If the seizure doesn’t stop with benzodiazepines, a second-line medication is given intravenously. A clinical trial comparing two common second-line options found that both stopped seizures within 30 minutes in roughly 84 to 89 percent of patients, with no significant difference between them. If even these fail, stronger sedative medications are used as a third line of treatment, sometimes requiring intensive care monitoring.

Vagus Nerve Stimulators

Some people with epilepsy have an implanted device called a vagus nerve stimulator, which delivers electrical pulses to the brain through a nerve in the neck.
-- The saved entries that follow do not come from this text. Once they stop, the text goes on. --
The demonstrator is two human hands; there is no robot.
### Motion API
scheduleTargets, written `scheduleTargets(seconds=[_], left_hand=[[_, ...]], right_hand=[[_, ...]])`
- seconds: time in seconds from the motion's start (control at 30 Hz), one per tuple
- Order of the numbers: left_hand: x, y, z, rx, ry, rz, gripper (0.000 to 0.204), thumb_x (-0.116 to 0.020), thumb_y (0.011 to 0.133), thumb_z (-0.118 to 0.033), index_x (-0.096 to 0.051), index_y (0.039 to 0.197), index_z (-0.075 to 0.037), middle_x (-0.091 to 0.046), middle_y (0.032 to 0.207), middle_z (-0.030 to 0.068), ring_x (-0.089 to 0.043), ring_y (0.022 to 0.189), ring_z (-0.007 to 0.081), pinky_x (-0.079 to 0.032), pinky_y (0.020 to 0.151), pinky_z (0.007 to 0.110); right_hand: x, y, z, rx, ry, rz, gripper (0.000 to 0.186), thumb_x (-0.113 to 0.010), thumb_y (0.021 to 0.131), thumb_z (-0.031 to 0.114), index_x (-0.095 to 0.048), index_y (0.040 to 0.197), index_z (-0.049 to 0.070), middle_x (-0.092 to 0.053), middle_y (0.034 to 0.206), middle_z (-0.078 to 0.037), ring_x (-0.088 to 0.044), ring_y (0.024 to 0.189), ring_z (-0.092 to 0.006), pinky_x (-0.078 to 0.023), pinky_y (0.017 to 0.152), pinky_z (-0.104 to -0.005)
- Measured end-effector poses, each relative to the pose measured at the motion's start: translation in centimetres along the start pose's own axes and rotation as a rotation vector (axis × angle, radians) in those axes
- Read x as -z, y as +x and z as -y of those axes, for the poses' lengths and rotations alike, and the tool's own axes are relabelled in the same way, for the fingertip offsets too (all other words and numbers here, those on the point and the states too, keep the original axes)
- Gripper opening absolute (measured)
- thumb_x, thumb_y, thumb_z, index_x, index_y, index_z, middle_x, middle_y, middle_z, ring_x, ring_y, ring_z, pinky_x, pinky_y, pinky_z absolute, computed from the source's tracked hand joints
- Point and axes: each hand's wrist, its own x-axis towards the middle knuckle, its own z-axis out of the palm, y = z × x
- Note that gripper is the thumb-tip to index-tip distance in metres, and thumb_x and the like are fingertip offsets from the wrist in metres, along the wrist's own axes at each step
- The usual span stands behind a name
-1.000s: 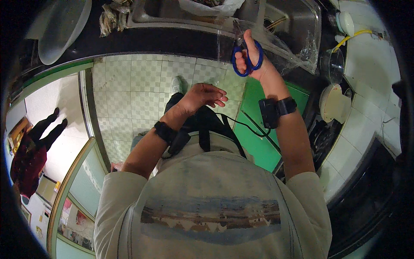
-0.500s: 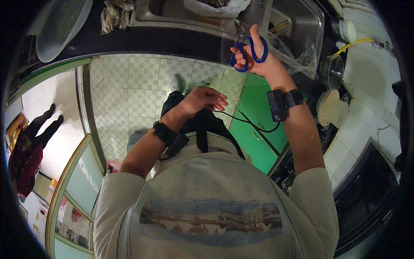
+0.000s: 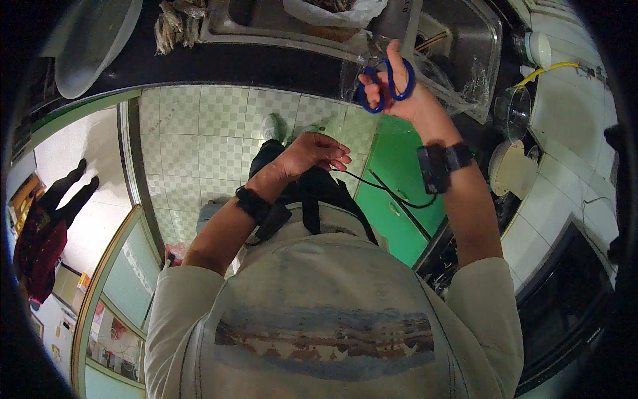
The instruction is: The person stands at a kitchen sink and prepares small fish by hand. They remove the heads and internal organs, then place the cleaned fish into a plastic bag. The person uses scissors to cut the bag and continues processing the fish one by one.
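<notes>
Two hands are raised: blue-handled scissors (image 3: 385, 85) are gripped in the right hand (image 3: 399, 100), far and right near the sink (image 3: 465, 40); a clear plastic sheet (image 3: 352, 123) is pinched by the left hand (image 3: 312, 151), nearer.

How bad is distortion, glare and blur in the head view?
Head view: heavy fisheye, counter edge bows, black vignette at the corners; glare on the clear plastic by the scissors; both hands reasonably sharp; floor bright, right side dim.

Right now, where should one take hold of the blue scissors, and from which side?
Take the blue scissors by the two looped handles, coming from below, on the person's side. The right hand already has its fingers through those loops, and the blades point away toward the sink.
</notes>
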Motion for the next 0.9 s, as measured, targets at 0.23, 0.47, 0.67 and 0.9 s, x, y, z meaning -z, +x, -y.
scheduleTargets(seconds=[0.23,0.47,0.67,0.9], left_hand=[[-0.1,-0.1,0.3,0.019,0.034,0.028,0.028,-0.061,0.092,-0.018,-0.064,0.112,0.002,-0.072,0.100,0.0092,-0.070,0.090,0.0173,-0.051,0.070,0.025],[-0.1,-0.4,0.3,0.053,0.068,0.042,0.032,-0.063,0.092,-0.022,-0.064,0.112,0.002,-0.071,0.101,0.0098,-0.070,0.089,0.0169,-0.052,0.074,0.026],[0.1,-0.7,0.4,0.063,0.023,0.046,0.033,-0.065,0.091,-0.023,-0.064,0.112,0.003,-0.071,0.100,0.0108,-0.070,0.089,0.0174,-0.052,0.075,0.026],[0.1,-1.3,0.4,0.049,0.072,0.078,0.033,-0.064,0.091,-0.022,-0.064,0.113,0.002,-0.071,0.100,0.0097,-0.069,0.089,0.0164,-0.053,0.075,0.026]], right_hand=[[0.3,-3.1,-0.7,-0.083,-0.163,0.018,0.122,-0.038,0.058,0.098,-0.051,0.114,-0.010,-0.051,0.065,-0.005,-0.050,0.062,-0.0189,-0.042,0.065,-0.0296],[0.5,-3.5,-1.0,-0.093,-0.203,-0.024,0.122,-0.030,0.060,0.099,-0.056,0.112,-0.009,-0.051,0.063,-0.005,-0.051,0.062,-0.0214,-0.042,0.064,-0.0300],[0.9,-4.5,-1.0,-0.125,-0.325,-0.026,0.122,-0.032,0.061,0.098,-0.057,0.111,-0.011,-0.054,0.063,-0.004,-0.055,0.059,-0.0196,-0.045,0.062,-0.0303],[0.1,-2.6,0.2,-0.099,-0.387,-0.099,0.121,-0.028,0.063,0.098,-0.057,0.112,-0.008,-0.048,0.063,0.000,-0.053,0.059,-0.0177,-0.041,0.059,-0.0275]])
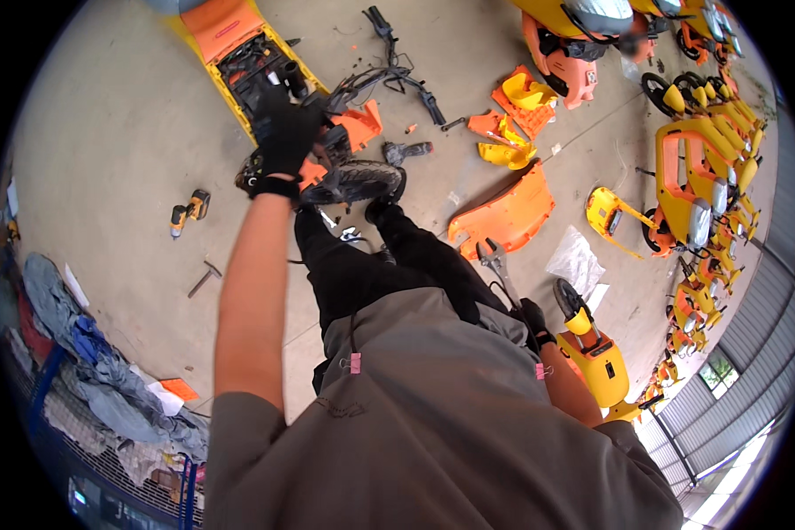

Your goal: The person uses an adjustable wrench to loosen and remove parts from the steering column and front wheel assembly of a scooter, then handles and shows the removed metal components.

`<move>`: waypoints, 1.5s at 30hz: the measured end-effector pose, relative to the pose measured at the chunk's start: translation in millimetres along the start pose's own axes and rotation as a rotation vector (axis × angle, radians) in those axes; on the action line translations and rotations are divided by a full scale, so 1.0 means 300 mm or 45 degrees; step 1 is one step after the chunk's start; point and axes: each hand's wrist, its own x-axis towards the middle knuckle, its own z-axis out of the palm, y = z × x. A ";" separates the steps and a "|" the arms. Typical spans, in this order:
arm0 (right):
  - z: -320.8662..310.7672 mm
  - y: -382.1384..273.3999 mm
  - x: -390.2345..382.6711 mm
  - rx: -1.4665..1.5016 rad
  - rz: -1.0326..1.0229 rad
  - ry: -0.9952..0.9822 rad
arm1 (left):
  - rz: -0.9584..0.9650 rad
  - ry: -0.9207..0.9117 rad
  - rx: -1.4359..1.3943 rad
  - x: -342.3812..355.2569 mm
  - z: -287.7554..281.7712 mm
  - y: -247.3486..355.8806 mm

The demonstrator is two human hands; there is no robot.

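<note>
Grey shirt (406,415) nearest, 2 pink clips (355,363) on it. Black-gloved right hand (532,320) by the hip, closed around the handle of an adjustable wrench (496,265); handle end hidden in the glove. Black-gloved left hand (287,132) reaches over the front of a stripped orange-and-yellow scooter (225,44), near its tyre (371,179). Left fingers blend into dark parts: can't tell how open, or whether gripping. Scooter's far end cut off at upper edge; dark handlebar (392,69) beside it.
</note>
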 end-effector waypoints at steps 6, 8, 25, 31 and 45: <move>-0.096 -0.205 0.066 -0.039 0.025 -0.035 | -0.138 0.174 0.396 0.006 0.127 -0.053; -0.112 -0.246 0.072 -0.008 -0.050 0.042 | 0.009 0.086 0.214 -0.004 0.054 -0.093; -0.044 -0.118 -0.007 0.025 0.046 -0.045 | -0.074 0.376 0.306 -0.018 0.114 -0.033; -0.061 -0.123 -0.009 0.032 0.026 0.001 | 0.231 -0.181 -0.054 0.037 -0.058 -0.101; -0.004 -0.114 -0.001 0.006 0.037 -0.009 | 0.214 -0.109 0.115 -0.004 -0.037 -0.099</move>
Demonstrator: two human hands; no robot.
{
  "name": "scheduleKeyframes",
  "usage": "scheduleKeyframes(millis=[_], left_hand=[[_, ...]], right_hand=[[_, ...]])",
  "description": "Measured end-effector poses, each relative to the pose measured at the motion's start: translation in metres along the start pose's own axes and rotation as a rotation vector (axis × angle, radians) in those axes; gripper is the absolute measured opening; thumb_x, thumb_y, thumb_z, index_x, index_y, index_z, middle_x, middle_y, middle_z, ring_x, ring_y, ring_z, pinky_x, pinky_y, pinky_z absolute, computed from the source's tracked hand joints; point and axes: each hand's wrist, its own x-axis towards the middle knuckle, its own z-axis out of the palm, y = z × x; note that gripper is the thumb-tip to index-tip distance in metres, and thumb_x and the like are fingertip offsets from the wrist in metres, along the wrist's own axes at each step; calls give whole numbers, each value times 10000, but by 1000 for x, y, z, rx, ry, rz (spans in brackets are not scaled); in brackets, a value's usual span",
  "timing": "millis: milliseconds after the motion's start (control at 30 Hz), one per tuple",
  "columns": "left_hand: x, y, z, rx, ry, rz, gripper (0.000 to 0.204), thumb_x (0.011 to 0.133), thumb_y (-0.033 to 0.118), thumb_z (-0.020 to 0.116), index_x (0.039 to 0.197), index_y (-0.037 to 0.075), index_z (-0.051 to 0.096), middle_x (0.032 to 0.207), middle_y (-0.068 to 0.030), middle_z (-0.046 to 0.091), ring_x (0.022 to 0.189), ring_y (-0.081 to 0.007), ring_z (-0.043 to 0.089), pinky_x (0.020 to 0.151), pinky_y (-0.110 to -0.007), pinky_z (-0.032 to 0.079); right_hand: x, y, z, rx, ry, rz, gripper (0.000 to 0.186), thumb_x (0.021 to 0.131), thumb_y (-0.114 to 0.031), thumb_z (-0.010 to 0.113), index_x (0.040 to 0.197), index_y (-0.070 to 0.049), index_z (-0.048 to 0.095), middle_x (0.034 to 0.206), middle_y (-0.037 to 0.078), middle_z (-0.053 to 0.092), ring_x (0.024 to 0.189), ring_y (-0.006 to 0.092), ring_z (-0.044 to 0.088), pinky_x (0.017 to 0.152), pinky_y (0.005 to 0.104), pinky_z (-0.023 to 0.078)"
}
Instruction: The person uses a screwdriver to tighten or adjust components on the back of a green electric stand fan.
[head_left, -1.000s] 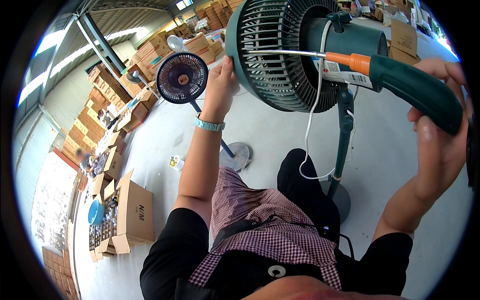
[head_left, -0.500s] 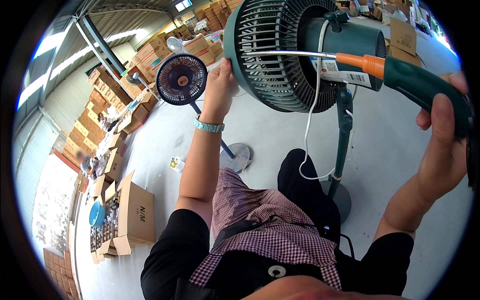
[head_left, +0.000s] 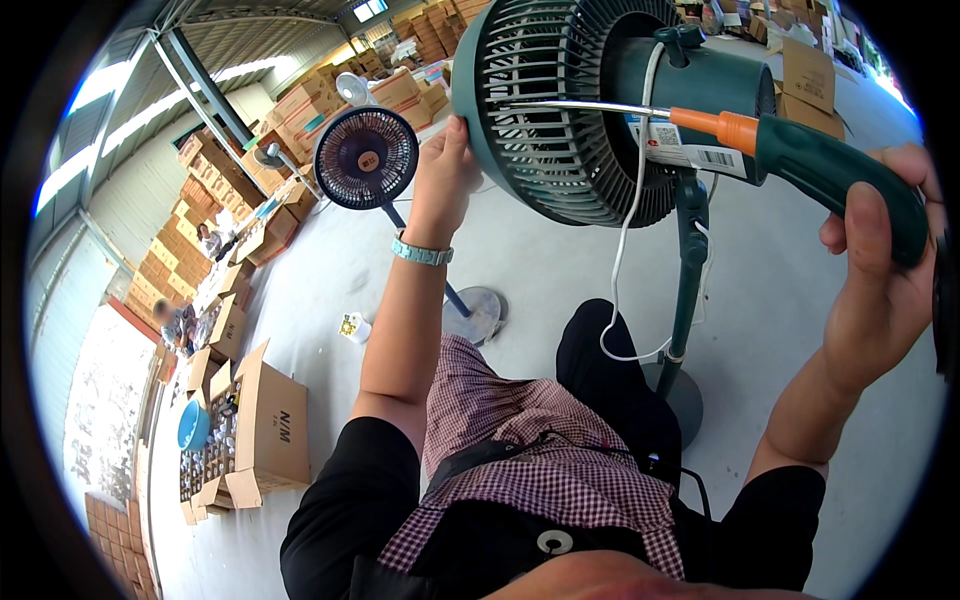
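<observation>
Before me stands a dark green pedestal fan (head_left: 715, 75), its slatted back and round motor housing turned toward me. My left hand (head_left: 443, 185) is closed on the left rim of the fan's head. In my right hand (head_left: 880, 270) is a long screwdriver (head_left: 835, 178) with a green and orange handle, fingers wrapped round the handle. Its metal shaft passes in front of the housing, and the tip lies at the rear grille slats; whether it meets a screw I cannot make out. A white cord (head_left: 628, 235) hangs looped from the housing beside the green pole (head_left: 686, 270).
Behind my left forearm stands a smaller dark fan (head_left: 367, 160) on a round base. An open carton (head_left: 272, 425) of small parts, with a blue bowl (head_left: 194, 427), sits at left. People work among stacked cartons (head_left: 165, 265) farther back. A small white tub (head_left: 354, 327) rests on the floor.
The screwdriver and my right hand have shifted slightly left and down, its handle tilting a little more. The fan's head and my left hand have moved very slightly right.
</observation>
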Motion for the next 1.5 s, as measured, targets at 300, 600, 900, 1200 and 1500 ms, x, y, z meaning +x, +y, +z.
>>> scheduleKeyframes(millis=[300, 600, 900, 1200, 1500], left_hand=[[-28, 2, -9, -87, 110, -55, 400, 987, 467, 503, 1001, 78, 595, 604, 99, 285, 482, -13, 228, 425, -190, 165], [-229, -144, -182, 742, 343, -369, 247, 904, 260, 653, 1017, 47, 707, 710, -28, 648, 619, -106, 574, 545, -262, 440], [-337, -159, -189, 1136, -330, -335, 201, 826, 286, 658, 838, 91, 611, 713, -72, 608, 612, -271, 596, 512, -379, 475], [-337, -159, -200, 981, -328, -442, 306, 800, 281, 709, 643, 121, 501, 597, -17, 502, 503, -212, 544, 433, -364, 416], [-318, -160, -211, 951, -277, -704, 164, 838, 247, 621, 798, 91, 588, 713, -63, 629, 627, -282, 627, 515, -419, 491]], right_hand=[[8, -3, -35, 460, -343, -45, 620, 849, -409, 691, 1284, -72, 405, 1042, 135, 563, 1037, 212, 576, 880, 318, 482], [-196, -14, 168, 907, -632, 664, 581, 812, 3, 693, 1257, -57, 325, 1122, 121, 496, 1036, 203, 520, 897, 333, 437], [-386, 85, 333, 803, -1644, 1514, 290, 864, -61, 638, 1134, 16, 565, 906, 31, 578, 833, 125, 552, 764, 267, 451], [-493, 160, 346, 871, -1936, 1147, 461, 800, -84, 706, 1211, 15, 521, 1120, 101, 585, 1074, 188, 541, 966, 335, 422], [-500, 97, 455, 920, -2043, 1059, 431, 697, 9, 688, 1112, -34, 582, 983, 45, 605, 911, 148, 566, 791, 307, 470]])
This device comes with a handheld magnet that a caregiver can swipe over the implant during a seizure to deliver an extra burst of stimulation on demand.

Research from the American Epilepsy Society found that at higher magnet settings, the device aborted 100% of simple seizures and roughly 98% of seizures that spread to become full convulsions. Results were more variable for complex partial seizures. The magnet doesn’t replace rescue medication for everyone, but for those who have the implant, it’s a fast, non-drug option that caregivers can use immediately.

Building a Seizure Action Plan

The fastest interventions only work if the people around you know what to do. A seizure action plan is a written document, created with your neurologist, that spells out exactly what steps a caregiver should take during a seizure. It covers when to start timing, when to give rescue medication, what dose to use, and at what point to call 911.

Plans are especially important for caregivers of children, since the threshold for cluster seizures in children is three or more seizures within 12 hours compared to 24 hours in adults. Keep copies of the plan at home, at school or work, and with anyone who regularly spends time with the person who has epilepsy. Having the rescue medication physically accessible, not locked in a cabinet or left in a different room, is just as important as having it prescribed.